Excerpts taken from http://www.yaledailynews.com/articles/view/28921
The combination of the bad economy and the federally mandated price system for milk has placed many Connecticut dairy farms in precarious financial positions. Although the Senate Appropriations Committee is scheduled to vote today on a bill that may give farmers financial support, some are skeptical that the milk bailout will succeed.
The federal government has mandated the price of milk since the 1930s, when surplus and soaring prices caused many farmers to go out of business. That mandate still exists today. National milk prices are set by trading done by the Chicago Mercantile Exchange. The problem, many state dairy farmers have said, is that those prices are set based on farms in the Midwest — which are often larger-scale, cheaper operations — and do not take into account the higher production costs in New England.

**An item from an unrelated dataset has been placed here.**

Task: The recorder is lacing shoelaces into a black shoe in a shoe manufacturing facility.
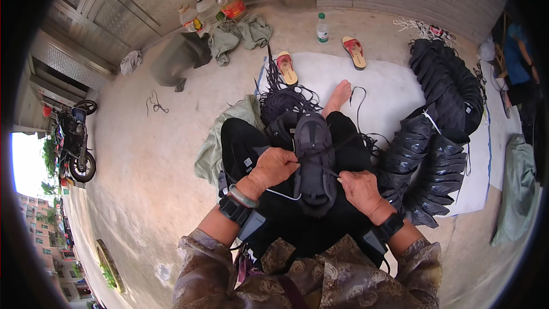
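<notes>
Head view, looking down at a seated person's lap. Dark shoe upper point(314, 163) lies lengthwise on the lap, toe end pointing away from the body, between both hands. Left hand point(273, 167) rests on the upper's left edge, fingers curled and pinching a dark lace point(329, 170) at mid-length. Right hand point(359, 187) sits at the upper's right edge, fingertips pinched on the same lace; lace runs across the upper btwn. the two hands. Each wrist carries a black strap w/ a small box; left wrist also has a green bangle point(243, 196). Bundle of loose dark laces point(284, 100) lies just beyond the knees, next to a bare foot point(338, 96). Stack of more dark uppers point(434, 149) stands to the right, on a white sheet point(389, 88). Two red sandals point(355, 51) and a green-capped bottle point(322, 27) lie farther off; motorbike point(74, 143) parked at far left.
</notes>
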Available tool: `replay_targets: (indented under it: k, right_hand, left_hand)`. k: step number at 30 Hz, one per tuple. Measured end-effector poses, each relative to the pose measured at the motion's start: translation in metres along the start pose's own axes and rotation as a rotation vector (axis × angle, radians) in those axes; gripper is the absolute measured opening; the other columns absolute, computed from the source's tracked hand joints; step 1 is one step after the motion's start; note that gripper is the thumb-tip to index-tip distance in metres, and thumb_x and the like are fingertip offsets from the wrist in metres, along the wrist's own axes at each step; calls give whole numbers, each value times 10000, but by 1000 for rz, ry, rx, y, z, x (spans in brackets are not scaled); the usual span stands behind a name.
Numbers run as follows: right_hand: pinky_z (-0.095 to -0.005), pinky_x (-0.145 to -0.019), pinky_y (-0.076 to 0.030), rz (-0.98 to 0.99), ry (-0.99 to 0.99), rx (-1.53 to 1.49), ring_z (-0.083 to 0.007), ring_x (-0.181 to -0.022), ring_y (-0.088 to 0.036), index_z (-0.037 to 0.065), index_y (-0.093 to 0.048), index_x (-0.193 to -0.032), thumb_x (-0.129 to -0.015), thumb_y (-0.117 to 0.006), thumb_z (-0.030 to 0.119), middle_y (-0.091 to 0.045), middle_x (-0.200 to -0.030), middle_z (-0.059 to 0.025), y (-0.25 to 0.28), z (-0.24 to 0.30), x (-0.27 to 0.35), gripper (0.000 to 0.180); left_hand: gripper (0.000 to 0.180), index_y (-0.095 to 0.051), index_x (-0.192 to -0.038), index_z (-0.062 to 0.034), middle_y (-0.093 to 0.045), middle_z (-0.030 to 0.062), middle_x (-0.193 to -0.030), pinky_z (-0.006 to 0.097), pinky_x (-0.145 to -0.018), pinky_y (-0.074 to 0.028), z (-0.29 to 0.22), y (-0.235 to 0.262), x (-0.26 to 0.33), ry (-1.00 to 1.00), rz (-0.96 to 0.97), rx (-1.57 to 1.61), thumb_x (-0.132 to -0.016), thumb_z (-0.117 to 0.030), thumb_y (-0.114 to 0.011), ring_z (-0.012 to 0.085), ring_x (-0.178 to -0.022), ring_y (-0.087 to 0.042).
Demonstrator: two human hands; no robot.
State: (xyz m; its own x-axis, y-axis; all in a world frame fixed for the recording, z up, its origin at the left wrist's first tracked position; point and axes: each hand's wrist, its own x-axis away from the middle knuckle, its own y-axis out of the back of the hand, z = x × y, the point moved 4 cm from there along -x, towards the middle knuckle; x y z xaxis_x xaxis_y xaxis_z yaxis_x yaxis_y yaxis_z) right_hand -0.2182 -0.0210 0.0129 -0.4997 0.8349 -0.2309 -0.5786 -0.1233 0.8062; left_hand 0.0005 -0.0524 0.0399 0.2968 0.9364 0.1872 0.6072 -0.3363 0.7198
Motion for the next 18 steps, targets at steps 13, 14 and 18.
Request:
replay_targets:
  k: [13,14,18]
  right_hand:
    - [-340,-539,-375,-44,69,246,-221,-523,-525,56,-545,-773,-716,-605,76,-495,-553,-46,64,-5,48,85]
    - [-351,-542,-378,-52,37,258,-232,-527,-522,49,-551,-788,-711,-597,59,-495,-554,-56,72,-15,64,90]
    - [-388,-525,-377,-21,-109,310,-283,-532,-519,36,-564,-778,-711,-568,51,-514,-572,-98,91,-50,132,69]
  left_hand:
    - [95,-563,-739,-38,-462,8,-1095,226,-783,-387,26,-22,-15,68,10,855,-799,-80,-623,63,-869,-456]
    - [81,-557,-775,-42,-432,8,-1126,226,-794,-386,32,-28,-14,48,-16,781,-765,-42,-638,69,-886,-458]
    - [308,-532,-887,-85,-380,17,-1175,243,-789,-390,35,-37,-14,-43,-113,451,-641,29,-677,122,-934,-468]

In the past two years, over 50 dairy farms have gone out of business in Connecticut — a quarter of the total number of then-operating farms. The Northeast Interstate Dairy Compact, which set the wholesale price of milk to keep regional dairy farmers afloat, dissolved in 2001, and efforts to recreate it have been unsuccessful. In January, the wholesale price dropped from $20 per hundredweight to $11.30, meaning that farmers have been selling their milk for $1.00 per gallon, even though their average cost is $1.90.
The price drop has prompted vocal criticism from many state dairy farmers, who are proposing that the state institute a “safety net” to help local farmers when the market price gets too low.